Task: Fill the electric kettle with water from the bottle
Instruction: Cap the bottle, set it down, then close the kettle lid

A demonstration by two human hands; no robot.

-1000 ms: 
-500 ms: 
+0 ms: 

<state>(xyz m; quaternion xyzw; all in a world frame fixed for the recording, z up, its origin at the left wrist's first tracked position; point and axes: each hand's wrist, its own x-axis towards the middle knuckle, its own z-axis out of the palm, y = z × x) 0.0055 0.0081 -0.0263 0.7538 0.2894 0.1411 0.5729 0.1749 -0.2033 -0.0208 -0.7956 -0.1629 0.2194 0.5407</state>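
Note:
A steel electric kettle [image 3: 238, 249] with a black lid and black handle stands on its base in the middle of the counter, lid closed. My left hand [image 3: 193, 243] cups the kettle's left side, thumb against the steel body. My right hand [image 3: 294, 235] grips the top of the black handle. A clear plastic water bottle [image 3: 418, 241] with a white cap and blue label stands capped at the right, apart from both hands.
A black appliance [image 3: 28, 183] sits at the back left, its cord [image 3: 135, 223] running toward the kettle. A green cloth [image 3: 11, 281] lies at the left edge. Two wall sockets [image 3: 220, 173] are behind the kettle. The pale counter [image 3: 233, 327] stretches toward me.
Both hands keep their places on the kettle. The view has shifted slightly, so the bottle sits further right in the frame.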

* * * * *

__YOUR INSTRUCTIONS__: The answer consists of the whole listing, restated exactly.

__TASK RESULT__:
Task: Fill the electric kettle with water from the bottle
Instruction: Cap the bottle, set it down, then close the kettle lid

A demonstration by two human hands; no robot.

-1000 ms: 
-500 ms: 
+0 ms: 

<state>(xyz m; quaternion xyzw; all in a world frame fixed for the recording, z up, its origin at the left wrist's first tracked position; point and axes: each hand's wrist, its own x-axis towards the middle knuckle, its own z-axis out of the palm, y = z × x) 0.0055 0.0081 -0.0263 0.7538 0.2894 0.1411 0.5729 0.1749 -0.2033 -0.0208 -0.7956 -0.1629 0.2194 0.5407</state>
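Note:
A steel electric kettle [image 3: 238, 249] with a black lid and black handle stands on its base in the middle of the counter, lid closed. My left hand [image 3: 193, 243] cups the kettle's left side, thumb against the steel body. My right hand [image 3: 294, 235] grips the top of the black handle. A clear plastic water bottle [image 3: 418, 241] with a white cap and blue label stands capped at the right, apart from both hands.
A black appliance [image 3: 28, 183] sits at the back left, its cord [image 3: 135, 223] running toward the kettle. A green cloth [image 3: 11, 281] lies at the left edge. Two wall sockets [image 3: 220, 173] are behind the kettle. The pale counter [image 3: 233, 327] stretches toward me.
Both hands keep their places on the kettle. The view has shifted slightly, so the bottle sits further right in the frame.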

Work on this exercise is complete, and nothing remains.